Economic Freedom Fighter (EFF)’s supporters hold banner depicting EFF’s leader, Julias Malema. (WIKUS DE WET/AFP/Getty Images)
Thoko Didiza is South Africa’s agriculture minister. Didiza spoke at the funeral of seven raped and murdered farmers on July 23, before Malema and his followers sang their murder chant, but her remarks were bromides about dialing down racial hatred, rather than the full-throated condemnation of the murderers that the DA wanted.
“As South Africans going through this pain, this must be a green shoot of building a new South Africa, where we do not see each other through race or gender but [as] South Africans,” Didiza said at the July 23 funeral.
In that particular killing spree, both the perpetrators and victims were black, but the owner of the farm was white. Six of the victims were women, including the farmer’s 55-year-old wife. The killers stabbed her 17-year-old son multiple times and then drowned him in a bathtub. Many South Africans enraged by the senseless and brutal killings demanded the death penalty for the perpetrators.
Malema and his EFF were, to put it mildly, insensitive for dancing to “Kill the Boer, Kill the Farmer” while South Africa was still reeling from such an atrocity. The DA pointed to another crime perpetrated the day after Malema’s big rally, in which a group of teenagers invaded the home of 79-year-old farmer Theo Bekker, savagely beat him with an iron bar, slit his throat, and attempted to suffocate his wife with a plastic bag.
Bekker’s killers stole two firearms from his home and might have intended further mayhem, but they crashed their getaway car and were quickly arrested after an intensive manhunt. Bekker’s wife, who survived the assault, was able to identify all four assailants, who were aged 16 to 19. Malema was formerly the youth movement director for the ANC, and his EFF party draws much of its support from young people.
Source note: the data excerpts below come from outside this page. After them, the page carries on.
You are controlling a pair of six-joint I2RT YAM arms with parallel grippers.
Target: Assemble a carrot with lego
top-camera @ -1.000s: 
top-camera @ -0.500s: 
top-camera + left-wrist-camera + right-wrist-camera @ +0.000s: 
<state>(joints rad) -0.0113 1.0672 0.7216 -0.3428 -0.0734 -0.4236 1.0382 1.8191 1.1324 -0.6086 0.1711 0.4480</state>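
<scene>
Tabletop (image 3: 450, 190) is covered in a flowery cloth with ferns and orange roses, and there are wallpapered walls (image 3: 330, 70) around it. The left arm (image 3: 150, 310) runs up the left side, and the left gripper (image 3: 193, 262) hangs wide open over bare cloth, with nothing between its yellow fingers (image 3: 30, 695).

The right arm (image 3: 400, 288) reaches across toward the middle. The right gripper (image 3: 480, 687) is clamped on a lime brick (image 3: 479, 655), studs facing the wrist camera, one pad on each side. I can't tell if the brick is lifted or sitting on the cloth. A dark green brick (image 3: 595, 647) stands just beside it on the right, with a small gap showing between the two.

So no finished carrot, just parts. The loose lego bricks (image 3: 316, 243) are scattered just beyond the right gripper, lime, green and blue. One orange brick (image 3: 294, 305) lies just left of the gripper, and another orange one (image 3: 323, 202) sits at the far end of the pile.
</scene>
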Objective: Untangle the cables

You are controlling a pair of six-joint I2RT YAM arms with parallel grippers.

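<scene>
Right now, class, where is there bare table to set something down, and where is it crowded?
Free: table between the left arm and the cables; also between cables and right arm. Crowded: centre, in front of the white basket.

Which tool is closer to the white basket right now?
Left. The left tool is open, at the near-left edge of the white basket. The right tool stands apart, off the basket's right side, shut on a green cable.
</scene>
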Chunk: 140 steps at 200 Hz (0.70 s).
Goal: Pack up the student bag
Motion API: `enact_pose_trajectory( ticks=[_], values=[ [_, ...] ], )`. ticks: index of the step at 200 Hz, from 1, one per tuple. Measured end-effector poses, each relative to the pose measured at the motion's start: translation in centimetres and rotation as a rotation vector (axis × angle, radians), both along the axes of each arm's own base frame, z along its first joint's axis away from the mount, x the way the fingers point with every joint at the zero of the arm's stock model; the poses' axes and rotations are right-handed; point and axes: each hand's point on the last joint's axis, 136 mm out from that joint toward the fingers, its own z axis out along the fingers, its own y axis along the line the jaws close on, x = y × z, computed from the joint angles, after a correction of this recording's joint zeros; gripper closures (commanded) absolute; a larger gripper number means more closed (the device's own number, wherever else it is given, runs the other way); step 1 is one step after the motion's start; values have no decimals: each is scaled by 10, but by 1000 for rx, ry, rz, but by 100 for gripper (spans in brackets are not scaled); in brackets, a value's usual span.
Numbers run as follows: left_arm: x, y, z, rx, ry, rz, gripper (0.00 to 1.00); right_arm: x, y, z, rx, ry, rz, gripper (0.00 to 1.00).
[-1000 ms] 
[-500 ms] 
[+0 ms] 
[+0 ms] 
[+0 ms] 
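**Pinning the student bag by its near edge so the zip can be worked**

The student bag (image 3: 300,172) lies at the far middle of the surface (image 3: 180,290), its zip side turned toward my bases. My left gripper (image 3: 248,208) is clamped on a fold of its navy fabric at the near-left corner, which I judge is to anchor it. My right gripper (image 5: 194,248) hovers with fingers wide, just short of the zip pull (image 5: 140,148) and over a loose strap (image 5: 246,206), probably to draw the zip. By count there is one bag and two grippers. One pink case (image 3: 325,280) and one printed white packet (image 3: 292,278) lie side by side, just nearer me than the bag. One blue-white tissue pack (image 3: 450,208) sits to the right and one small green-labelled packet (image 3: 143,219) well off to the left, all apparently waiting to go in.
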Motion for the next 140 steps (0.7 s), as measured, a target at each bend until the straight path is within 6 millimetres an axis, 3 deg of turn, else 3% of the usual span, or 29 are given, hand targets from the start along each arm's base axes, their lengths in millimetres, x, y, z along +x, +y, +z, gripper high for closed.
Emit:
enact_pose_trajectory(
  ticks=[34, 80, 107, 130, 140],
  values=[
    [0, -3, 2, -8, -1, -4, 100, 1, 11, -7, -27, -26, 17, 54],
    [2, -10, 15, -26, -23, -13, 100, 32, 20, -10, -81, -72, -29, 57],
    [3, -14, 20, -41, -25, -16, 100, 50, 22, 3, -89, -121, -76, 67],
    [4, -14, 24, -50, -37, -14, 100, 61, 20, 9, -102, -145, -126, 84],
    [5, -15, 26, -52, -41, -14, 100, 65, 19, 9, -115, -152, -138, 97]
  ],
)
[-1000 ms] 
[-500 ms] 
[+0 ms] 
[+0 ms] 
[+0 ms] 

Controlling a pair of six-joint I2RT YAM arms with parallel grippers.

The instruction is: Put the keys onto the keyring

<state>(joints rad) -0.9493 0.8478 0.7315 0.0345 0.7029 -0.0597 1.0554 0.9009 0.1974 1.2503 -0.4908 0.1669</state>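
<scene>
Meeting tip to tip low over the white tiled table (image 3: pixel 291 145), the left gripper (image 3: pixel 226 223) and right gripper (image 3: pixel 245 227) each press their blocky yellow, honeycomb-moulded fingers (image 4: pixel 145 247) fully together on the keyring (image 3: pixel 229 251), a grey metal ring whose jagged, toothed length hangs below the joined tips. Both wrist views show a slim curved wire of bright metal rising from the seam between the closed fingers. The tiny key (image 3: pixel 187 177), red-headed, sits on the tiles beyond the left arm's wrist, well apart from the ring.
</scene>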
“President Cyril Ramaphosa must unequivocally condemn these acts and demonstrate decisive leadership in addressing this crisis. The safety and security of our citizens, regardless of their background, must be at the forefront of our national agenda,” the DA said.
EFF spokesman Sinawo Thambo insisted Tuesday that “Kill the Boer, Kill the Farmer” is actually a unifying song that should bring all South Africans together.
“There are some people who are saying that this song has basically brought many people together because it just reminds people of the struggle,” Thambo said, meaning the struggle against apartheid in the 1980s.
“No one was ever killed based on this song,” he claimed. “The farm murders that happen in the country is just like any other death that occurs in the country, because the police are failing in protecting the people of South Africa and not the other way round.”